**ACTIVITY**. The whole of the data is to be duplicated precisely.

——————————

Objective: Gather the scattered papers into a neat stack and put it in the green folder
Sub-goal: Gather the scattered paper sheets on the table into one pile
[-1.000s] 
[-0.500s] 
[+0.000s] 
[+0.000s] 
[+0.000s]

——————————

**REPLY**.
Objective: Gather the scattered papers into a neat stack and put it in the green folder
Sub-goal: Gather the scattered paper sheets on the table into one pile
[-1.000s] 
[-0.500s] 
[+0.000s] 
[+0.000s] 
[+0.000s]

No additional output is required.